** Work instruction **
To complete the exercise, write out all the data exactly.

** Given information **
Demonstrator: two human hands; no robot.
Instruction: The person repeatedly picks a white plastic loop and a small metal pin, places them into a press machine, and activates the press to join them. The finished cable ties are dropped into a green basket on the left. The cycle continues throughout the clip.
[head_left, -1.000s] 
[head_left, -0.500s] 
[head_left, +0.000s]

** Task response **
Demonstrator: two human hands; no robot.
Instruction: The person repeatedly picks a white plastic loop and a small metal pin, places them into a press machine, and activates the press to join them. The finished cable ties are dropped into a green basket on the left. The cycle continues throughout the clip.
[head_left, -1.000s] 
[head_left, -0.500s] 
[head_left, +0.000s]

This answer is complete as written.